An optimal mapping function h should guarantee low module congestion for almost all possible access patterns (if all addresses of one pattern are distinct). This is achieved by using classes of functions in which each function has low module congestion for almost all patterns. A particular function is randomly chosen. This guarantees with very high probability that the current application does not exhibit the patterns on which the chosen function produces hot spots.

An additional problem consists in patterns with several processors concurrently accessing one cell. This problem cannot be solved by hashing. However there exist routing algorithms that perform *combining*. Requests that access the same cell are merged during routing, answers are duplicated. Ranade's emulation algorithm [10] is a good example. Therefore, concurrent access does not increase module congestion.

A class that restricts module congestion to  $O(\log p)$  is

$$\mathcal{H} = \left\{ p(x) = \left( \sum_{i=0}^{\ell} a_i \cdot x^i 
ight) \mod P \mod m : 0 \leq a_i < P 
ight\} \; .$$

*P* is a prime larger than  $m, \xi = O(\log p)$ . A function of  $\mathcal{H}$  is obtained by randomly choosing the values for  $a_i$ . This class was used in several theoretical investigations [6, 8, 10] to emulate shared memory on a processor network. The module congestion of  $O(\log p)$  is sufficient because access from processors to memory modules across a constant-degree interconnection network needs time  $\Omega(\log p)$  anyway.

However the functions in  $\mathcal{H}$  are not bijective. This means that several addresses of the shared memory could be mapped onto the same cell. This requires secondary hashing on each memory module. Ranade [10] describes a method that performs secondary hashing in constant time and increases the size of the memory module only by a constant factor.

In practice however one should avoid secondary hashing and waste of memory because a constant factor of performance loss can destroy an asymptotically good result.

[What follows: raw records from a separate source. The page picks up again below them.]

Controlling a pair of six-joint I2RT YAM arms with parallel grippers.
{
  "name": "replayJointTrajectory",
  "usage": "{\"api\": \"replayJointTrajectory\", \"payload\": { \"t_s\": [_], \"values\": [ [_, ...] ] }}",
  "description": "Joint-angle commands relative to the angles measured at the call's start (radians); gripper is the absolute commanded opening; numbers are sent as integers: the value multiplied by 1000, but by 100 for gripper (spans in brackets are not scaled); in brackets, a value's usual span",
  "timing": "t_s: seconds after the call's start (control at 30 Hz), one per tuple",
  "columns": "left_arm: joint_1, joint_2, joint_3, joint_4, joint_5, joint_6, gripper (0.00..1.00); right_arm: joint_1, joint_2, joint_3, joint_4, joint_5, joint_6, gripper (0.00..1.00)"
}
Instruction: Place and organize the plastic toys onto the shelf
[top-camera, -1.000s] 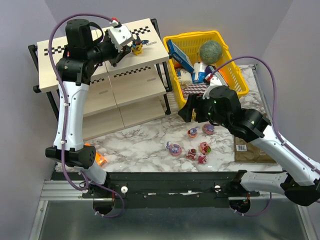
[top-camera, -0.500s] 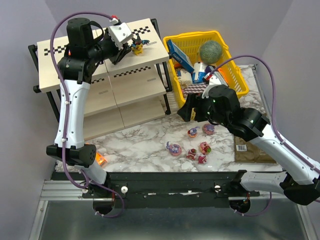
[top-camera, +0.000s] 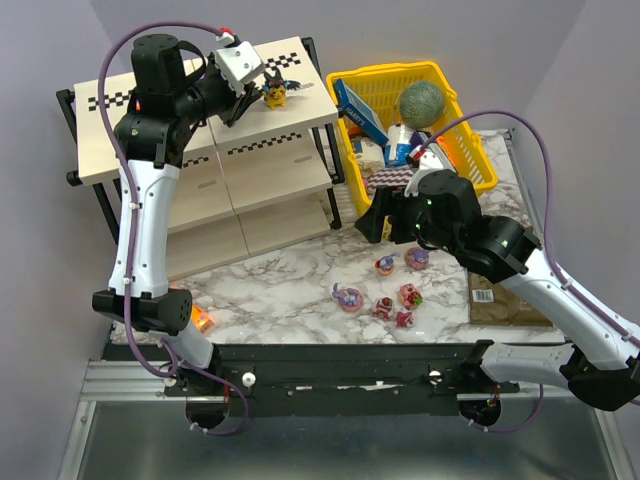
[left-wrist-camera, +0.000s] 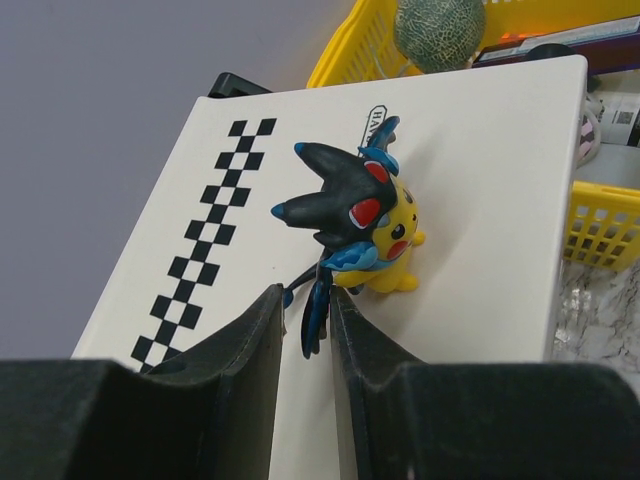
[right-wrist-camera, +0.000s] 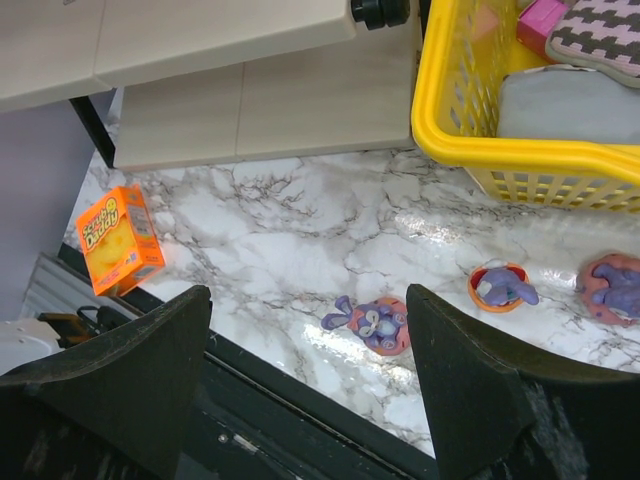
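Left wrist view is showing the left pincer with its jaws slightly parted. A blue wing tip of the black-and-yellow winged figurine is hanging down into the gap. A sliver of white panel is showing between that tip and the left-hand finger, so nothing is being squeezed. The figurine is resting on the top tier of the shelf, just ahead of the fingertips. In this view it is sitting to the right of the checkered strip. Its black pointed ears are aiming left toward the strip, while its yellow face and feet are turning right. Its long axis is therefore running across the panel on a slight diagonal.

The right pincer is hovering wide open over the marble surface with nothing between its fingers. Below it a purple bunny-eared toy is lying flat, ears pointing left. An orange-rimmed toy and a pink toy are lying further right, and an orange packet is lying well off to the left.

Beside the shelf, the yellow basket is holding a green ball, a blue box and a houndstooth-patterned item. In the top view, six small toys in all are lying loosely grouped on the surface in front of the basket.
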Motion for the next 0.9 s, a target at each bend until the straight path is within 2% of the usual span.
{"api": "replayJointTrajectory", "payload": {
  "t_s": [0.0,0.43,0.6,0.7,0.87],
  "values": [
    [8,-52,-12,26,-14,-15,33,-4,-16,-3,-26,24,20,86],
    [8,-175,-139,35,-19,-21,34,-4,-27,-3,-51,26,33,86],
    [8,-244,-184,94,45,-70,41,-2,-33,4,-60,21,28,86],
    [8,-278,-211,133,36,-99,45,-2,-38,3,-62,14,29,86],
    [8,-307,-208,101,71,-133,50,-2,-50,-9,-62,-6,30,86]
  ]
}}
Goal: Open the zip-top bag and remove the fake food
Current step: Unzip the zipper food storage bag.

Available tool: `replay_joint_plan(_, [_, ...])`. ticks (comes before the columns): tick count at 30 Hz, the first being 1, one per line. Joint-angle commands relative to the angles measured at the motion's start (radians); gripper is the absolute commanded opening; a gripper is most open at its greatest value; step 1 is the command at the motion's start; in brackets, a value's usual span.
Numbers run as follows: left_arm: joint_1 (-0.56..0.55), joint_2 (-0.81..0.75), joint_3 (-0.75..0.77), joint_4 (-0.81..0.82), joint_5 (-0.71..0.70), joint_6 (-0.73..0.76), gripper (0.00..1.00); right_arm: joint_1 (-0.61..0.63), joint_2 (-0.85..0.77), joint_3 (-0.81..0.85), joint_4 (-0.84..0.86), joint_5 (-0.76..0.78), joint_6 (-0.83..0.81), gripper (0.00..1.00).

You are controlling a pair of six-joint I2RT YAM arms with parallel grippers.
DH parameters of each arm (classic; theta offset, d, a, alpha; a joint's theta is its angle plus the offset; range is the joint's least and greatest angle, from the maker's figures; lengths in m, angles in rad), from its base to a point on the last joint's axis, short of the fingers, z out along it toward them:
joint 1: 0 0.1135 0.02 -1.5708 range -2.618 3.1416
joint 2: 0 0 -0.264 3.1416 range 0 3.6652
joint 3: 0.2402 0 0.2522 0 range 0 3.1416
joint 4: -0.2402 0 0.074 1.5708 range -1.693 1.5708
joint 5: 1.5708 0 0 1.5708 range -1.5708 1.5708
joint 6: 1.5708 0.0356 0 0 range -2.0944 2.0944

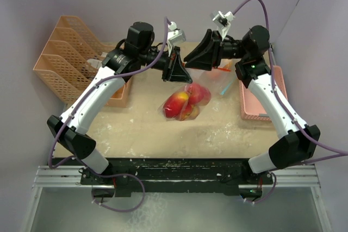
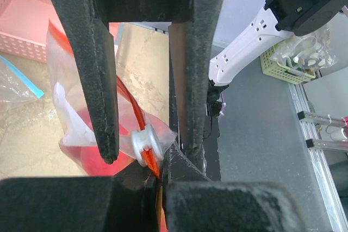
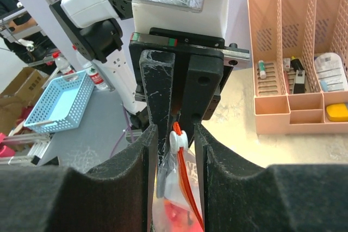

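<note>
The clear zip-top bag (image 1: 182, 101) with an orange zip track hangs over the middle of the table. It holds the fake food (image 1: 176, 103): red apples and an orange piece. My left gripper (image 1: 182, 77) is shut on the bag's top edge at the end of the zip, as the left wrist view (image 2: 160, 175) shows. My right gripper (image 1: 190, 61) faces it. Its fingers (image 3: 149, 150) stand on either side of the white slider (image 3: 178, 140) with a gap on both sides. The slider (image 2: 144, 145) sits close to my left gripper's pinch.
An orange file organiser (image 1: 65, 61) stands at the back left. A pink basket (image 1: 261, 104) sits at the right, with an empty blue-zip bag (image 1: 225, 82) beside it. A blue basket (image 3: 54, 101) lies off the table.
</note>
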Motion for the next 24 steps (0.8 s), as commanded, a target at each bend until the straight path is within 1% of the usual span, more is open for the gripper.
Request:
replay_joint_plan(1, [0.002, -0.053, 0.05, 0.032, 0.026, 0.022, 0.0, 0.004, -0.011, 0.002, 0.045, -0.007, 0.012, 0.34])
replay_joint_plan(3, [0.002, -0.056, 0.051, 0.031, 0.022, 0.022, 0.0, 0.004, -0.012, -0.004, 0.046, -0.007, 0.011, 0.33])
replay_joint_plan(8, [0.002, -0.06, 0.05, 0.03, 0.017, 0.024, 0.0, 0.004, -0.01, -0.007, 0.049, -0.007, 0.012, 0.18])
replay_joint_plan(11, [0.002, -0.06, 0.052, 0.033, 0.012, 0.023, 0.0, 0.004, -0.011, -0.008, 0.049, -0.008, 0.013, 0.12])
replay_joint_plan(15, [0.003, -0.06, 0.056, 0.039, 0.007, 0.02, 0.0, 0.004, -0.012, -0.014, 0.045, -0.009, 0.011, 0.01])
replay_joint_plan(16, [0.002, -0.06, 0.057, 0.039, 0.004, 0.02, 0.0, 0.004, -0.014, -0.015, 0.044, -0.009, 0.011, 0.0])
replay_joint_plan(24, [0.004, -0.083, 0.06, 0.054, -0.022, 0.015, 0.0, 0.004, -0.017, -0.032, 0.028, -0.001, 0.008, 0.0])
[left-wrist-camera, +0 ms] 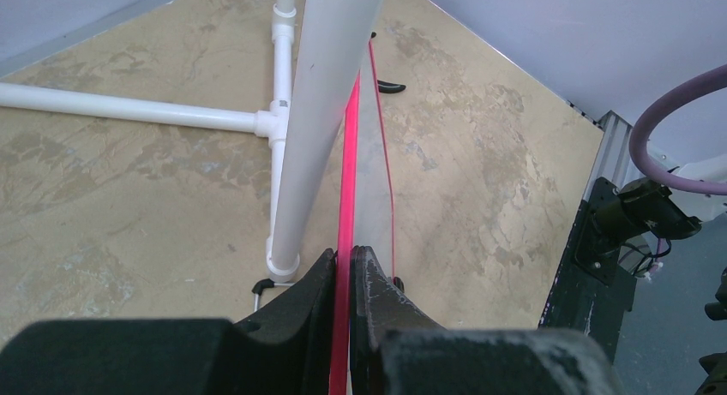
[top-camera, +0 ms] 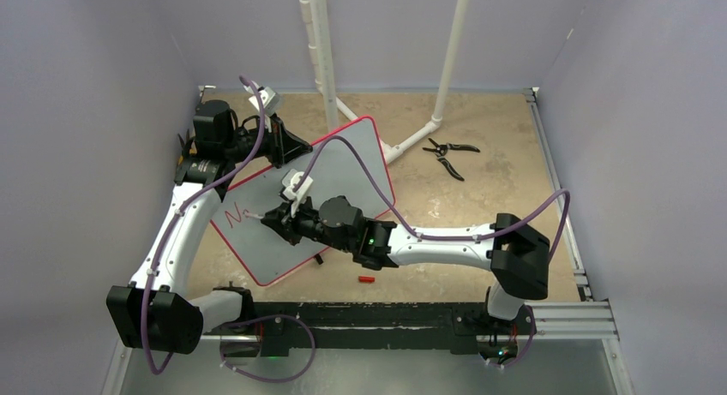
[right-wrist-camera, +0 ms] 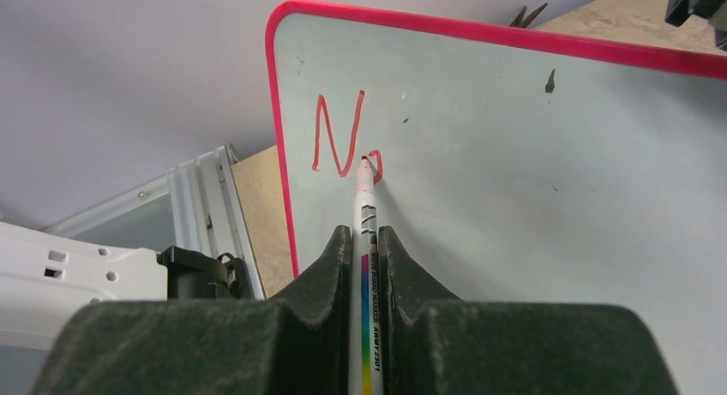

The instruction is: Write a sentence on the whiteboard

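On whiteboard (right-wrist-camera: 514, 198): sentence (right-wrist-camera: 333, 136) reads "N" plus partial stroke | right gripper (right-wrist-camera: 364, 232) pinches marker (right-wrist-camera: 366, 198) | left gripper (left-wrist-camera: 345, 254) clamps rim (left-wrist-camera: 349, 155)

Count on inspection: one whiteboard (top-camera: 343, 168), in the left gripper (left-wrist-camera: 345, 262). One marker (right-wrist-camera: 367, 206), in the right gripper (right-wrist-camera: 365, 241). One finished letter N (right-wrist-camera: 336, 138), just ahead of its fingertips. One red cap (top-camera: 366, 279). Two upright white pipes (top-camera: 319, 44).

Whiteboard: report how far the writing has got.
Done: the sentence has only a red N. In hand: the right gripper is shut on the marker, tip on the whiteboard, part-way through a second letter; the left gripper clamps the board's red rim. Left: nearly everything; the surface beyond those strokes is bare of writing.
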`<state>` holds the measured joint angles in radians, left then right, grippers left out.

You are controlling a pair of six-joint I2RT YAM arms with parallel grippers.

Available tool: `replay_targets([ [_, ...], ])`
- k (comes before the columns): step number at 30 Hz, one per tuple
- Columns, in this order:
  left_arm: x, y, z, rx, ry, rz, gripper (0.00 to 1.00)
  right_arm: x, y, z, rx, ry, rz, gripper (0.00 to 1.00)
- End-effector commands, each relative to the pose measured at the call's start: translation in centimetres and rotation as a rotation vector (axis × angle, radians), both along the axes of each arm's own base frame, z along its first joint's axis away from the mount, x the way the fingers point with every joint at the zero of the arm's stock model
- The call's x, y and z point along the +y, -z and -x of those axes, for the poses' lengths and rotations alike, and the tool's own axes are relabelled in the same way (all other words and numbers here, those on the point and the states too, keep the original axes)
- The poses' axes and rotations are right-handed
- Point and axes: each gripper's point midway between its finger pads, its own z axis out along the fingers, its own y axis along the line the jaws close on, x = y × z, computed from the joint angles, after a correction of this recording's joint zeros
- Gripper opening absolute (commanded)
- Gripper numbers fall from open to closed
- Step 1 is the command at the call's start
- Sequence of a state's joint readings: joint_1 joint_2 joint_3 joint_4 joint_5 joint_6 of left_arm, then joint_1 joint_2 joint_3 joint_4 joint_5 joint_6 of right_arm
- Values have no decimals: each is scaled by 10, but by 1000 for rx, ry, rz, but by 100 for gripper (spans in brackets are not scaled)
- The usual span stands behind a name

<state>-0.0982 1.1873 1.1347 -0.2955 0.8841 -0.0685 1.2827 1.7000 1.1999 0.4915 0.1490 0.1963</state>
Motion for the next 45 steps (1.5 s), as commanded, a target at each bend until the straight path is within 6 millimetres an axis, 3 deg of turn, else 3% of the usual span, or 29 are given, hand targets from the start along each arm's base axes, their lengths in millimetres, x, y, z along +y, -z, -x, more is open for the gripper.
replay_targets([
  [1, 11, -4, -13, -32, -53, -4, 0, 2, -4, 3, -15, -27, -12, 0],
  [13, 11, -4, -14, -32, -54, -3, 0, -8, 13, 5, 10, -9, 26, 0],
  [28, 11, -5, -13, -35, -52, -2, 0, -23, -14, -15, 18, 134, -51, 0],
  [36, 11, -5, -13, -36, -51, -2, 0, -20, -17, -6, -2, 76, -50, 0],
  [45, 11, -3, -13, -33, -53, -4, 0, -27, -40, 7, -39, 10, -105, 0],
])
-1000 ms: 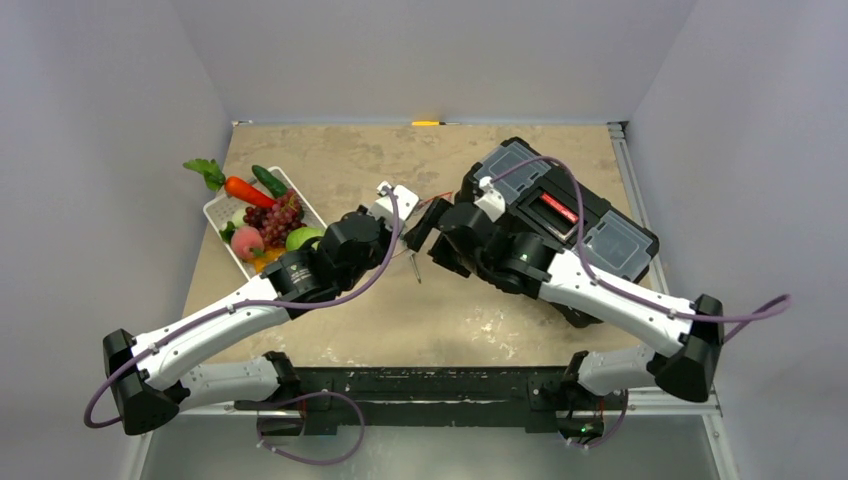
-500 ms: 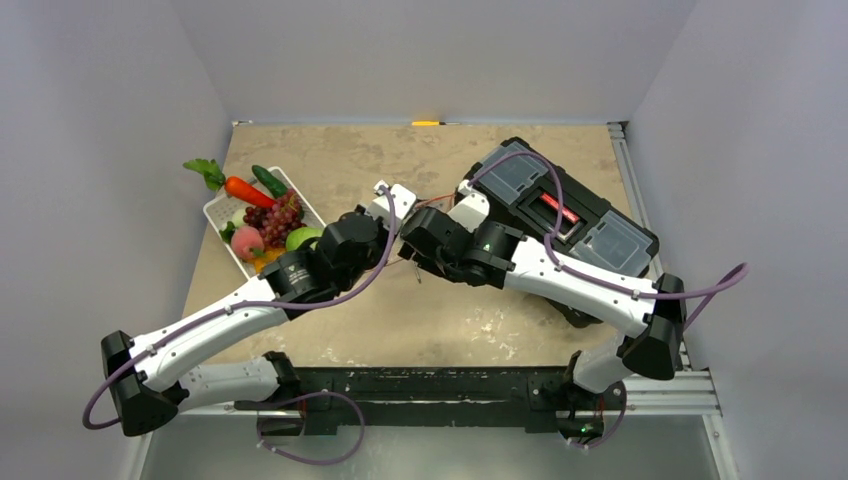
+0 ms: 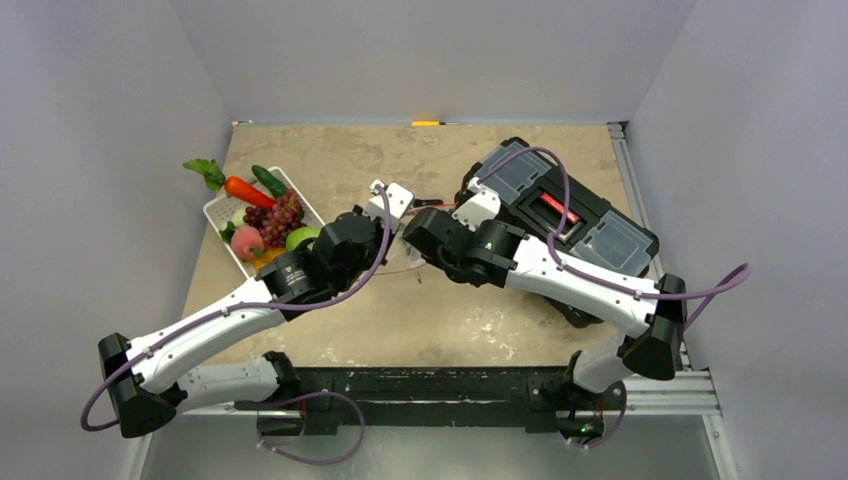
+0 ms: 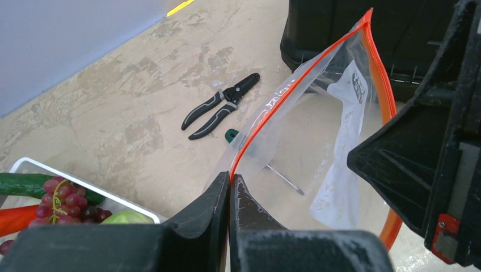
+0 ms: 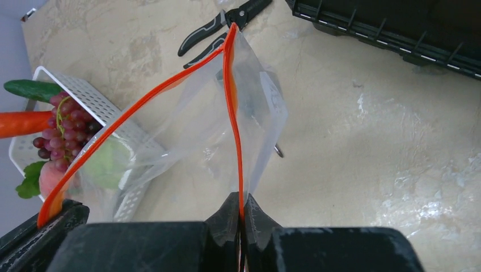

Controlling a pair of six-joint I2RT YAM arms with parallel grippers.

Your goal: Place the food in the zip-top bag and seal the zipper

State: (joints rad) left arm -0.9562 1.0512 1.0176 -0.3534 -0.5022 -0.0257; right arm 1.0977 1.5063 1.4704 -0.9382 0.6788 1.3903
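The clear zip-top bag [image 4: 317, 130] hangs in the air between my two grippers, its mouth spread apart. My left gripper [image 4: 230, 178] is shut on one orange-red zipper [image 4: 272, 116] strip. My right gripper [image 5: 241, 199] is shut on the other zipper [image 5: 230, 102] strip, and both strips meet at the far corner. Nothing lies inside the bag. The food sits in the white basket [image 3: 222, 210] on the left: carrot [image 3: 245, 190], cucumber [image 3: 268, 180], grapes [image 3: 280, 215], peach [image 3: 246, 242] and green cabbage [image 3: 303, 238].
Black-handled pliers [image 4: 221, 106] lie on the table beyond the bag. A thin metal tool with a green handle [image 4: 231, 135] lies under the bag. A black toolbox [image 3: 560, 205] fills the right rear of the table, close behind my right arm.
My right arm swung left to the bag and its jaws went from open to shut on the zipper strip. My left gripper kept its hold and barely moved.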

Furthermore, the time to evaluate the hash function should be short. The functions in  $\mathcal{H}$  require  $\xi = O(\log p)$  multiplications and additions and a modulo division by a prime which needs a lengthy computation.

Therefore some alternatives were proposed:

- 1. For  $\xi = 1$  one obtains a linear function. This reduces evaluation time to one multiplication, one addition and one modulo division. The function is still not bijective.
- 2. Furthermore if the modulo division by a prime is skipped and the coefficient  $a_0$  is set to zero, the evaluation time is reduced to one multiplication. The operation modulo m is not counted because m is a power of two. If only odd values are chosen for  $a_1$  the function also is bijective.
- 3. If the binary representation of an address is seen as a boolean vector, the hash function consists of multiplying this vector with an invertible boolean matrix. The time to evaluate this function is shorter than one multiplication.

Dietzfelbinger et. al. prove that the first alternative is asymptotically equivalent to the second [5]. Furthermore he proves that linear functions can result in a module congestion of  $\Theta(\sqrt{p})$  for patterns with addresses of the form  $b+s \cdot i$  where  $i = 0, \ldots, n-1$  [4]. The constants b and s are called *base* and *stride*. This means that linear functions modulo a power of two are asymptotically worse than polynomials.

The third alternative was used in the design of the IBM RP3. Norton and Melton [9] introduce a class of boolean matrices where all matrices are invertible (which means bijectivity). Optimal distribution can be guaranteed for patterns with strides where s is a power of two and where in the binary representation of base b bits s to  $s + \log n - 1$  are zero. For other bases the module congestion is at most 2. No theoretical results are given for other patterns, but their simulations hint that distribution is acceptable for other patterns, too. One particular matrix is obtained by randomly choosing several bits of the matrix and then computing all the other bits with respect to the above properties.

#### 3 Workloads

The workloads are chosen to compare the hash functions with respect to known differences, especially behaviour on access patterns with strides, and with respect to patterns taken from applications. Therefore both synthetically generated patterns and application traces were taken.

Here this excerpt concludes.